__DIRECTIONS FOR THIS TASK__:
Among the records below, find each line containing the word "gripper" and copy it.

*** WORKING DATA Section Begins ***

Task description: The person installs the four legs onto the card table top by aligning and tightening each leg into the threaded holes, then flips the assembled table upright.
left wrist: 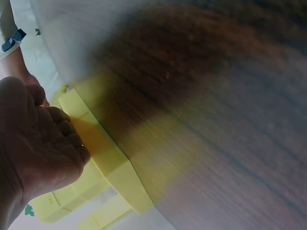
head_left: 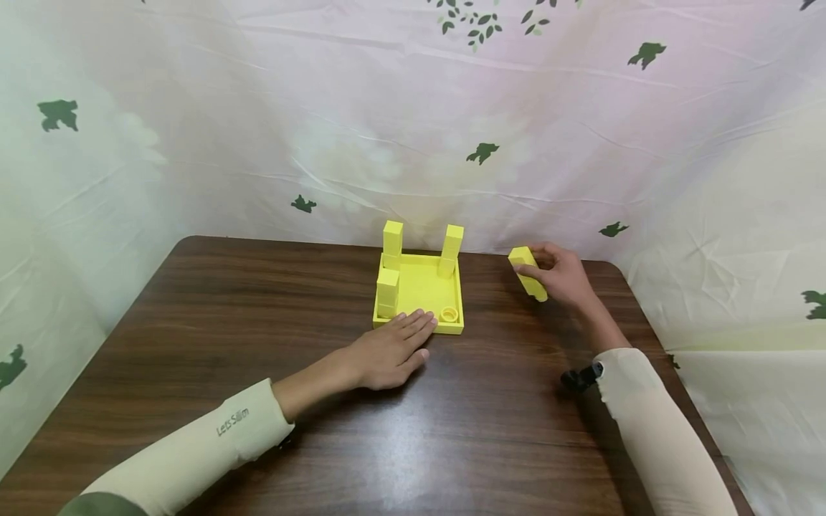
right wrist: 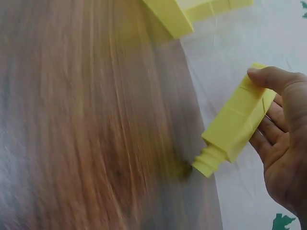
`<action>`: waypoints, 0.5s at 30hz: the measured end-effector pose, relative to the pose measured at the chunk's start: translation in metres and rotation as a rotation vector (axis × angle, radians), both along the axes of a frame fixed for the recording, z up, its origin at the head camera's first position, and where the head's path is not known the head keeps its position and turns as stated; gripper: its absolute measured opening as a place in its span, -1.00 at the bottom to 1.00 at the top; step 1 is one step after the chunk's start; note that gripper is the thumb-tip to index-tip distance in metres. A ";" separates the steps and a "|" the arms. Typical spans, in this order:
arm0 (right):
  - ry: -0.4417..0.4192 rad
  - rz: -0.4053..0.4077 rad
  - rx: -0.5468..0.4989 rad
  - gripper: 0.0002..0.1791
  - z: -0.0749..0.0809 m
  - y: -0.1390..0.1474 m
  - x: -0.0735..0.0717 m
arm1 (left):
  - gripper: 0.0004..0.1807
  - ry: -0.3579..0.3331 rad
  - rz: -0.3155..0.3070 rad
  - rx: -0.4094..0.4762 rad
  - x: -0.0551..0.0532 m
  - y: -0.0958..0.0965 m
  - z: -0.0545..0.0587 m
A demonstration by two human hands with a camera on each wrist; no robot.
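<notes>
A yellow square tray (head_left: pixel 422 287) with a low rim lies on the dark wooden table. Yellow square posts stand at three of its corners: back left (head_left: pixel 392 244), back right (head_left: pixel 451 251) and front left (head_left: pixel 387 292). The front right corner shows a round threaded socket (head_left: pixel 449 314). My left hand (head_left: pixel 391 350) lies with straight fingers over the tray's front rim, fingertips close to the socket. To the right of the tray, my right hand (head_left: pixel 560 274) pinches a fourth yellow post (right wrist: pixel 240 115) between thumb and fingers. Its threaded end points down, tilted, above the table.
The brown wood-grain table (head_left: pixel 258 315) has rounded back corners. A pale cloth with green bird prints (head_left: pixel 361 129) hangs along its back and sides. Black wrist devices (head_left: pixel 581 377) sit at the light sleeves.
</notes>
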State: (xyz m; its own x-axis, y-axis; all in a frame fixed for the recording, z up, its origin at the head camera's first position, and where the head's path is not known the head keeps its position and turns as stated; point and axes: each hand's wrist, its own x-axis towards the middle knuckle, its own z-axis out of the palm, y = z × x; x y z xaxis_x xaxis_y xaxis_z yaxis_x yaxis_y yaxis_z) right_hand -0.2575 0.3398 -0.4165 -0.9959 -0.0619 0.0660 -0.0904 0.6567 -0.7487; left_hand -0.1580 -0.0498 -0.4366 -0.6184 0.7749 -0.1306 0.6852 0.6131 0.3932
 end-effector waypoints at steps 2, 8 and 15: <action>0.013 -0.018 -0.032 -0.32 0.002 -0.005 0.004 | -0.28 0.007 0.001 -0.001 0.000 0.000 -0.001; 0.076 -0.040 -0.111 -0.40 0.007 -0.017 0.016 | -0.28 0.011 0.001 -0.001 0.000 0.000 -0.001; 0.137 -0.055 -0.229 -0.44 0.014 -0.038 0.029 | -0.28 0.002 0.002 -0.015 0.000 0.000 0.001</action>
State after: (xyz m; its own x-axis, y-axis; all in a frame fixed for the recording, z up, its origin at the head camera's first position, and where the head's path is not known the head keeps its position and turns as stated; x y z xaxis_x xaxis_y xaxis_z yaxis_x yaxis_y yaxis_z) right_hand -0.2284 0.3017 -0.4023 -0.9783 0.0243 0.2059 -0.1695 0.4780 -0.8618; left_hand -0.1578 -0.0494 -0.4352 -0.6199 0.7720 -0.1408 0.6850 0.6199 0.3827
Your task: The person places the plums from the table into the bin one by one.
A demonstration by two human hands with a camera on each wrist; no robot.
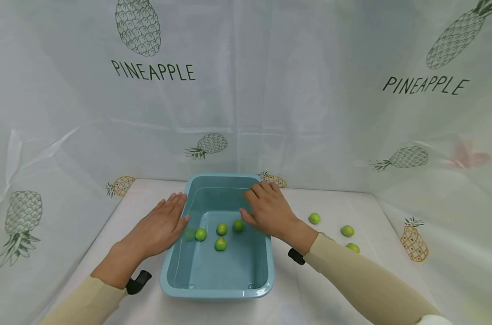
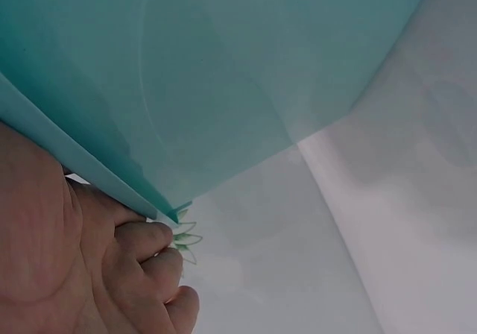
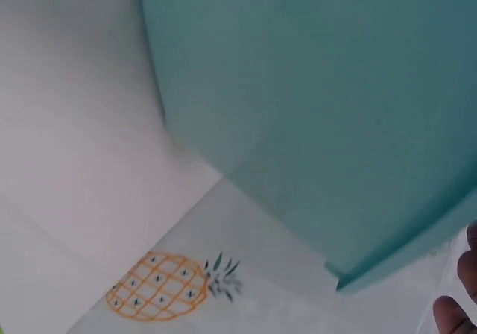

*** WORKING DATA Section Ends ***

__ANSWER SECTION__:
`<action>`: waypoints, 0.5s at 30hz: the measured end-effector pose, relative to the pose measured at the chunk's start: translation in metres and rotation as a rotation vector (axis × angle, radians), both along the axes of a frame fixed for the recording, z up, its origin at the head camera's first position, and where the head's path is not known the head keeps its position and turns as stated; gripper: its absolute measured opening as a place in its span, -1.00 at the bottom to 1.00 at the top; step 1 is one step after the chunk's start; note that gripper is the thumb-tip to index-tip distance in metres. A ";" separates the steps and a "|" the arms. Typical spans, in this order:
  - gripper: 0.0002..0.1791
  - gripper: 0.0004..0.1807

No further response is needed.